Getting More Comfortable with Investing

Getting More Comfortable with Investing

Investing can be a daunting proposition for many people. Individuals may be scared of investing because they may think that they might make the wrong decisions and end up losing money. People may also not be too informed about the tools they can use to properly invest their money. However, investing is important to student loan borrowers because it is critical to make any money you have, whether it be in an emergency fund or other savings, work for you. By keeping a few things in mind, getting more comfortable with investing is achievable over time.

One of the easiest ways that you can begin investing is through apps that make it simple to decide what types of investments you should pursue. One app that I am a fan of and use myself is Acorns. This is an investment application that permits you to place funds in five investment portfolios based on your risk preferences. You can decide to invest in a portfolio that is risky or one that is more conservative and the app will automatically deploy your money and you do not need to think about your investments too much.




I love Acorns when getting more comfortable with investing because it makes accessing information about my investments super easy, and the interface is very welcoming. Moreover, by breaking down investment decisions into simple questions about your risk preferences, Acorns takes much of the research and time away from investing. Of course, you could make more targeted investments and possibly earn more money, but the hands-off approach of Acorns should be lauded. If you sign up for Acorns using this link, I’ll receive an incentive that I can use to help keep the lights on here at Student Debt Diaries!

Another step you should take while getting more comfortable with investing is to open a brokerage account that allows you to make more targeted investment decisions. There are a number of financial institutions at which you can open a brokerage account, and it often makes sense to split up your money into multiple accounts so you do not know how much money you have at any given time. I recently opened up a Public account, and I really like the platform.

Public is an app that allows you to make investments in a seamless process, and the platform displays a lot of useful information about your investments. Moreover, Public seems to be more forward-thinking than other platforms that offer similar services. If you sign up for Public using this link, I’ll receive an incentive that I can use to help keep the lights on here at Student Debt Diaries!




Once you open a Public account as you start getting more comfortable with investing, you will need to decide where to place your investments. When I first started making decisions about investing, I mostly stuck to index funds. Index funds are an investment that tracks a market index, basically a type of asset class. Some index funds try and track stock indexes like the S&P 500 and others, so if this index increases in value, you will earn money. Other index funds track certain areas of the market like cybersecurity companies, technology stocks, and other areas.
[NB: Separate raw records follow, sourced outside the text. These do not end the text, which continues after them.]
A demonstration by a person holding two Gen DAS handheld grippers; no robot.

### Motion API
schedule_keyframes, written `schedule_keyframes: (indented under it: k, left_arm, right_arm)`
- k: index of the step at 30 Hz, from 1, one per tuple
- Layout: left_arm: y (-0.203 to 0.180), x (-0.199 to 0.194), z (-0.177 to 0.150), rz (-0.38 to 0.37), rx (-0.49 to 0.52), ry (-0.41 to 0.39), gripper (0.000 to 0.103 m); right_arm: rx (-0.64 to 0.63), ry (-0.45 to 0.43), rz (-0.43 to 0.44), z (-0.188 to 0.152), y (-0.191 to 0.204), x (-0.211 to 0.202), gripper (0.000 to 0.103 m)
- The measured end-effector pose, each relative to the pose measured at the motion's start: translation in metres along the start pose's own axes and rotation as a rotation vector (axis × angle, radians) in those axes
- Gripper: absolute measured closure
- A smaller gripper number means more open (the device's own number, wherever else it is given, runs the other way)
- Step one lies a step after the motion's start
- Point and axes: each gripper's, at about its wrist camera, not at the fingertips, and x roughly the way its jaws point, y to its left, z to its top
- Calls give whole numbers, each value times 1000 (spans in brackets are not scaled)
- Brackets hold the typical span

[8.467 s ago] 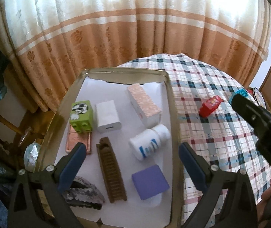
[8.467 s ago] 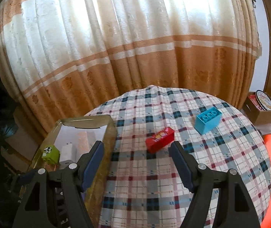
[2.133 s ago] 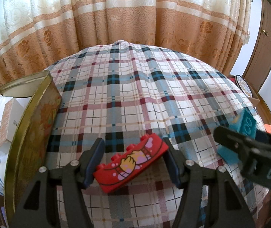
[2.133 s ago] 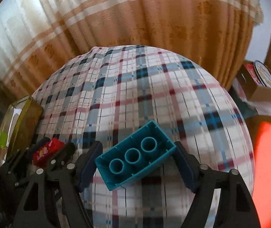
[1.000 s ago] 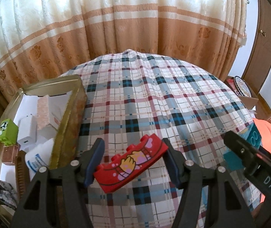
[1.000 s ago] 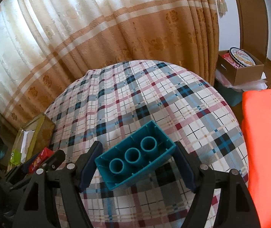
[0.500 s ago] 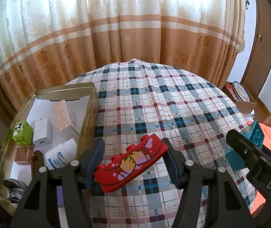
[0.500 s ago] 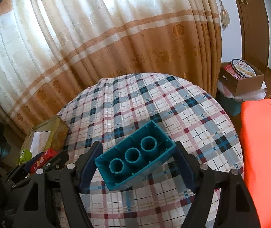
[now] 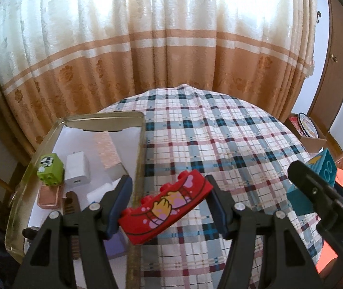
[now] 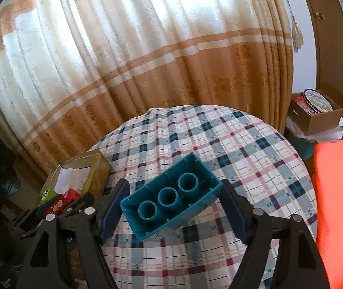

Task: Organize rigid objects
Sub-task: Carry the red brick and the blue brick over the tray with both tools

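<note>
In my left wrist view the table (image 9: pixel 219 144), under a checked cloth, fills the middle of the frame, with a gold tin tray (image 9: pixel 139 159) at the left edge of it. My left gripper (image 9: pixel 169 201) sits at the lower centre, its jaws about half apart and clamped end to end on a red toy brick (image 9: pixel 165 207) that hangs tilted above the tray's right rim. The brick's face carries a cartoon of clasped hands with pink blobs; I read no words on it. At the right edge the other tool's black body shows the letters "DAS".

In my right wrist view the right gripper (image 10: pixel 171 210) holds a teal toy brick (image 10: pixel 170 198), jaws fairly wide and pressing its two short ends, hollow underside with three round tubes facing me, above the cloth. Inside the tray, a green block (image 9: pixel 49 168) with a black-and-white picture stands beside a white charger (image 9: pixel 77 171).
</note>
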Motion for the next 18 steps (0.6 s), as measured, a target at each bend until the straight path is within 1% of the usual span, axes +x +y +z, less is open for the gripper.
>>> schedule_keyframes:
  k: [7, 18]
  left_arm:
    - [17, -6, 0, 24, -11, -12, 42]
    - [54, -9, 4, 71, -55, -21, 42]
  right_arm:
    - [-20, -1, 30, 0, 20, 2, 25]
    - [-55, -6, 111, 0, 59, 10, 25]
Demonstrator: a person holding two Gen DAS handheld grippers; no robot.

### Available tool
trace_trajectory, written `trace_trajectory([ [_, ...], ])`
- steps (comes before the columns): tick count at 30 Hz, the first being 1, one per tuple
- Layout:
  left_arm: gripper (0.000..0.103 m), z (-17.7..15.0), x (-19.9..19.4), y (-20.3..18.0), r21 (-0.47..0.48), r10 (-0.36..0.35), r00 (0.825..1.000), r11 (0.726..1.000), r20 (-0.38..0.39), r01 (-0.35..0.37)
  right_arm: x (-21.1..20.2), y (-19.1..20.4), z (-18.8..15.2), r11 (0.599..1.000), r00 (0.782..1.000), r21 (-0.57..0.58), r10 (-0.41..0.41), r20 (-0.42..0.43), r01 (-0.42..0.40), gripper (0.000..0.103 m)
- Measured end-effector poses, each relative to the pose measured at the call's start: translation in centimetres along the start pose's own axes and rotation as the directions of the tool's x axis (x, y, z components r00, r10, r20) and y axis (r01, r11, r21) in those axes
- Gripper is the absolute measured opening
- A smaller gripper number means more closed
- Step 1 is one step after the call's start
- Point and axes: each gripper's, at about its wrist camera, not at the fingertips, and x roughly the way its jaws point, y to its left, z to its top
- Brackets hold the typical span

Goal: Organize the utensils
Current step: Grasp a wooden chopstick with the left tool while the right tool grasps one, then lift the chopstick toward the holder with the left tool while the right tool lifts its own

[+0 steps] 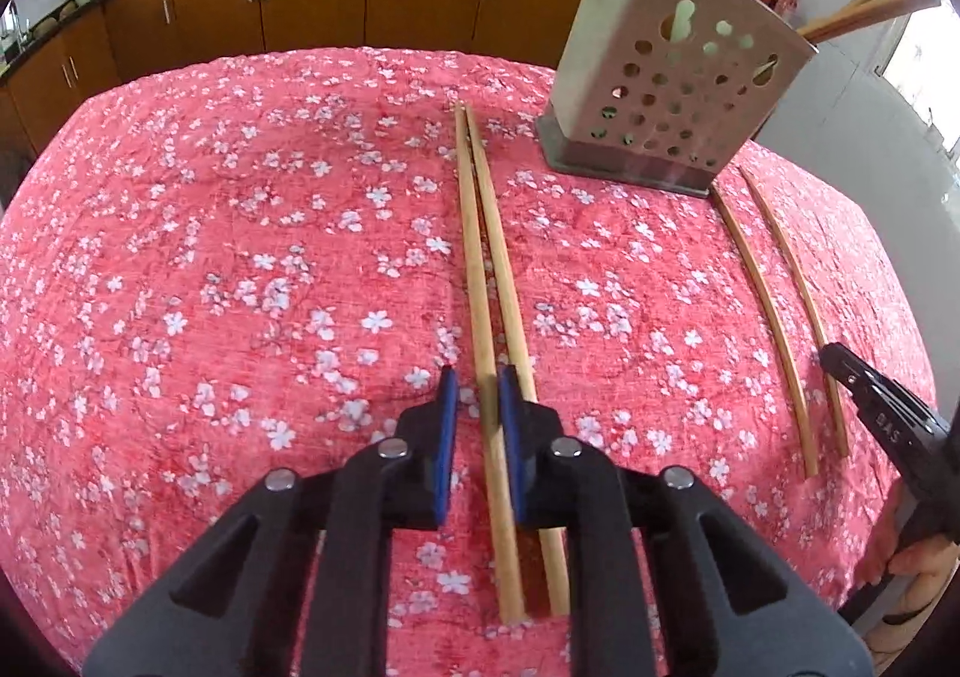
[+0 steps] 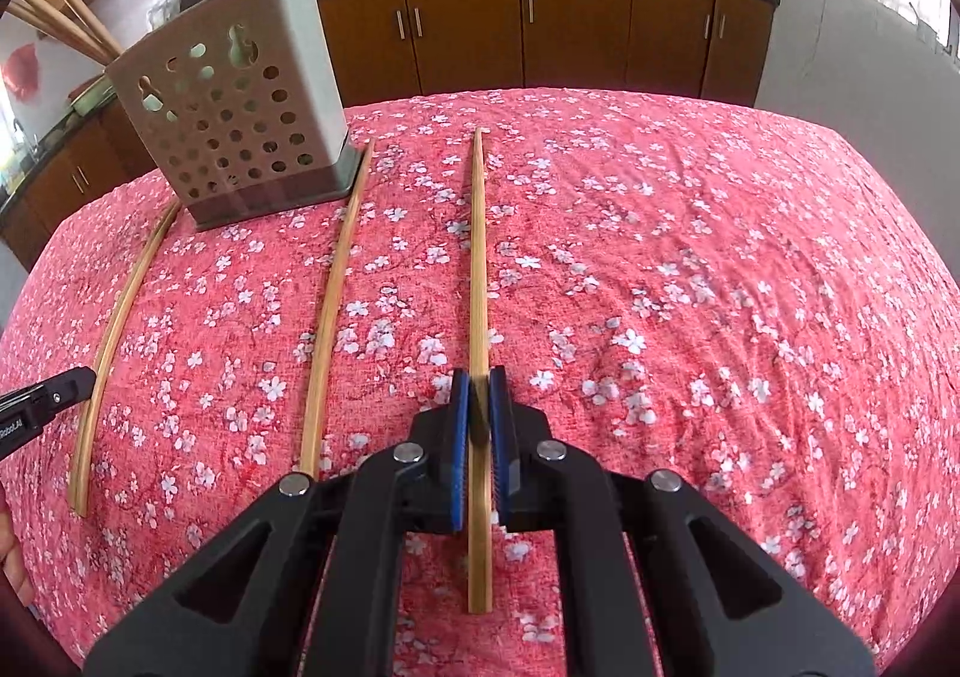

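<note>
Each claw straddles a chopstick: left claw [image 1: 477, 386] released, right claw [image 2: 479, 386] clenched on its chopstick [image 2: 478, 257].

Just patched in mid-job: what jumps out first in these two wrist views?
The pink floral tablecloth fills both views. At its far side stands a perforated grey holder with stored chopsticks sticking out. The left tool straddles one of the paired chopsticks; the right tool is closed around a single chopstick.
</note>
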Motion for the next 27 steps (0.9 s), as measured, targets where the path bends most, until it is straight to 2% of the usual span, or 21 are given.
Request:
trace_trajectory([
  [4, 0.014, 0.1, 0.4, -1.0, 0.042, 0.041, 0.999, 0.998, 0.020, -0.042, -0.1, 0.4, -0.1, 1.000, 1.000, -0.012, -0.002, 0.002, 0.002, 0.008],
  [6, 0.009, 0.2, 0.6, -0.9, 0.038, 0.054, 0.998, 0.998, 0.030, -0.056, -0.2, 0.6, -0.3, 1.000, 1.000, -0.020, 0.000, 0.006, 0.001, 0.008],
  [12, 0.008, 1.5, 1.0, 1.0, 0.010, 0.068, 0.996, 0.998, 0.051, -0.068, -0.2, 0.5, -0.5, 0.999, 1.000, -0.049, 0.005, 0.019, -0.004, 0.008],
  [15, 0.008, 2.1, 1.1, 2.7, -0.016, 0.059, 0.996, 0.998, 0.059, -0.058, 0.1, 0.1, 0.0, 0.998, 0.999, -0.055, -0.019, 0.027, 0.020, 0.008],
  [21, 0.008, 1.6, 0.8, 4.3, -0.033, -0.006, 0.996, 0.999, 0.089, 0.009, 1.2, -1.8, 1.7, 0.999, 0.998, 0.015, -0.049, 0.030, 0.049, 0.008],
  [27, 0.009, 0.2, 0.1, 4.2, -0.011, 0.011, 0.991, 1.000, 0.131, -0.009, 1.4, -2.0, 1.9, 0.999, 0.998, 0.014, -0.051, 0.029, 0.050, 0.008],
])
While getting more comfortable with investing, I originally stuck to index funds that tracked the S&P 500. I knew that in the long run, I was basically guaranteed to earn money from such an investment. Also, I liked that I did not need to think of my investments so often. As I got a little more comfortable with investing, I started picking indexes that tracked areas of the market like cybersecurity, which I thought would be a growth area. I do not want to recommend specific index funds, but by using this type of investment, you can spread out your risk and you may be less likely to lose money.

Eventually, you may wish to make investments in individual stocks. I am not an expert at investing, so I do not want to suggest any stocks to select. However, while getting more comfortable with investing, there are a few strategies you can employ when deciding on individuals stocks to purchase.

For instance, I have a few friends and relatives who I can consistently rely on to provide advice for investments. Over the years, these individuals have given me great tips, and everyone can seek out people in their own lives who may provide such suggestions. In addition, I occasionally watch financial news and read financial news online to learn more about potential investments I can make.




More recently, I have really enjoyed the Pivot podcast. The podcast does not specifically discuss stocks and other investments you should purchase, but the podcast mentions financial information that may be useful when picking investments. Podcasts are a great way to process information in a variety of situations, and I can’t recommend Pivot enough.

All told, getting more comfortable with investing is an important part of student debt repayment and accomplishing other financial goals. Individuals can take “baby steps” with their investments, and they can start with investment vehicles that do not require too much financial literacy or input. As people get more experienced with investing, they can start selecting different investments and they can rely on a variety of sources when deciding which investments they should make.